* _EXERCISE AIM_
In the material below, find every line with "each" and pull it out.

* _DATA EXTRACT_

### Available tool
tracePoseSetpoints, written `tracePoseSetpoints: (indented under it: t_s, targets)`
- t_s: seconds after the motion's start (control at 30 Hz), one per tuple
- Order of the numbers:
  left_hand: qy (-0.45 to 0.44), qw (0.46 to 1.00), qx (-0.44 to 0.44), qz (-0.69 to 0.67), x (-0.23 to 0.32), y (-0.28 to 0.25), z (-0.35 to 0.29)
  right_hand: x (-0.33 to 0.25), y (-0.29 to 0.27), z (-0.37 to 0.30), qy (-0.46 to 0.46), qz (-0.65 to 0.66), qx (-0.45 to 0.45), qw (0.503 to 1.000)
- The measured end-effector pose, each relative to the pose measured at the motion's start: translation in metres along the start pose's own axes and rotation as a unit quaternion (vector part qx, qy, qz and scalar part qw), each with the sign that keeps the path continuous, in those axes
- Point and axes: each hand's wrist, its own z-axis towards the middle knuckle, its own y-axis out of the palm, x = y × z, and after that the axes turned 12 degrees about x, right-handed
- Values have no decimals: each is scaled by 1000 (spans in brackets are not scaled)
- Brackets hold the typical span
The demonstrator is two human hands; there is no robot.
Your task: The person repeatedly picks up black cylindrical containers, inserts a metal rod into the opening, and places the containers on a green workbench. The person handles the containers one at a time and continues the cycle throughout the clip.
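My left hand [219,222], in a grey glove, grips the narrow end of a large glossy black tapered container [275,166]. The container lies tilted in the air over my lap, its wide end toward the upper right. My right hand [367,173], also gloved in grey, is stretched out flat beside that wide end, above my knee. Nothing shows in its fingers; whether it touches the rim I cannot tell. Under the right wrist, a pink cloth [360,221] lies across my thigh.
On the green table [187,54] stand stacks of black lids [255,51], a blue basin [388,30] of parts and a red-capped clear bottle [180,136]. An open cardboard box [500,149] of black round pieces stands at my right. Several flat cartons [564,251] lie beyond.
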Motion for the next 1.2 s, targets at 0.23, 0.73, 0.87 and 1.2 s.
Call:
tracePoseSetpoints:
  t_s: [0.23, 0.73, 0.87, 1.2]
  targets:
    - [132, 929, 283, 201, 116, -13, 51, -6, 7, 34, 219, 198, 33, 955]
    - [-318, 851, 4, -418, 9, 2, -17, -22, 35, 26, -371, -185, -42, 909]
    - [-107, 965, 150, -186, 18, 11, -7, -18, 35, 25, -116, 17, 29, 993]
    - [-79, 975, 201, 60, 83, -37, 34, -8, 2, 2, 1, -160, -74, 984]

* _ANSWER_
- The measured end-effector pose, each relative to the pose measured at the motion's start: translation in metres along the start pose's own axes and rotation as a unit quaternion (vector part qx, qy, qz and scalar part qw), each with the sign that keeps the path continuous, in those axes
- Point and axes: each hand's wrist, its own z-axis towards the middle knuckle, its own y-axis out of the palm, x = y × z, and after that the axes turned 12 degrees about x, right-handed
- Values have no decimals: each is scaled by 1000 (spans in brackets are not scaled)

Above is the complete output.